Je grimpai au-dessus du dossier et m’assis à côté de lui, regardant devant moi à travers le pare-brise. Je posai la main sur son genou. Je claquais des dents.
« Tu as froid, dit-il.
— Oui. »
Les collines s’élevaient devant nous et plongeaient et s’élevaient de nouveau. Il faisait très sombre. Les étoiles étaient parties.
« Quelle heure as-tu dit qu’il était ? Demandai-je.
— Deux heures vingt.
— C’est drôle. On dirait que l’aube va poindre par là, derrière les collines. Mais ce n’est pas possible, il est trop tôt.
— Ce n’est pas par là, dit-il. Tu regardes à l’ouest.
— Je sais, dis-je. C’est drôle, n’est-ce pas ? »
Il ne répondit pas et je continuai à observer le ciel. Il semblait s’éclairer à mesure que je le regardais. C’était comme la première lueur rouge du levant. Peu à peu, elle s’étendit à travers le ciel.
« C’est en hiver qu’on voit l’aurore boréale, n’est-ce pas ? dis-je. Pas en été ?
— Ce n’est pas l’aurore boréale, dit-il. C’est Manderley. « Je le regardai et vis son visage.
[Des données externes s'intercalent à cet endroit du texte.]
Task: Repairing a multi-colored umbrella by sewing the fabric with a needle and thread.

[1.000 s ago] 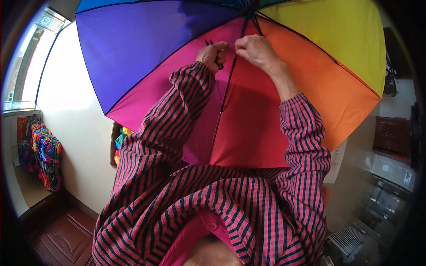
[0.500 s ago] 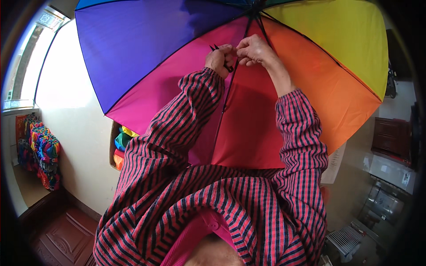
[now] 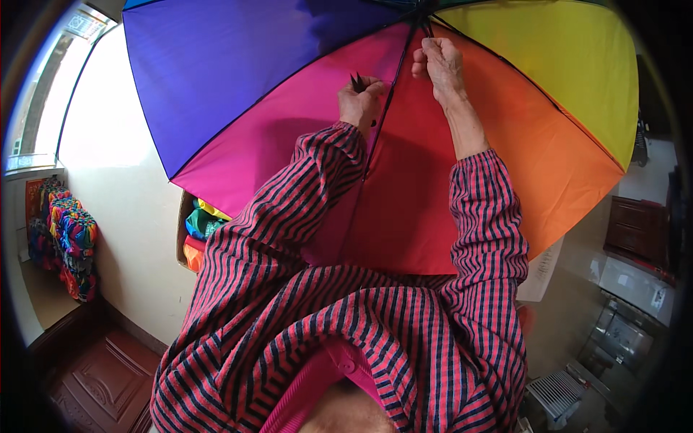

Je vis ses yeux.
« Maxim, dis-je. Maxim, qu’y a-t-il ? »
Il conduisait de plus en plus vite. Nous gravîmes la colline devant nous et vîmes Lanyon étendue dans un creux à nos pieds. À notre gauche il y avait le fil argenté de la rivière qui s’élargissait vers l’estuaire de Kerrith à cinq kilomètres de là. La route de Manderley était devant nous. Il n’y avait pas de lune. Le ciel au-dessus de nos têtes était d’un noir d’encre. Mais le ciel à l’horizon n’était pas noir du tout. Il était éclaboussé de pourpre, comme taché de sang. Et des cendres volaient à notre rencontre avec le vent salé de la mer.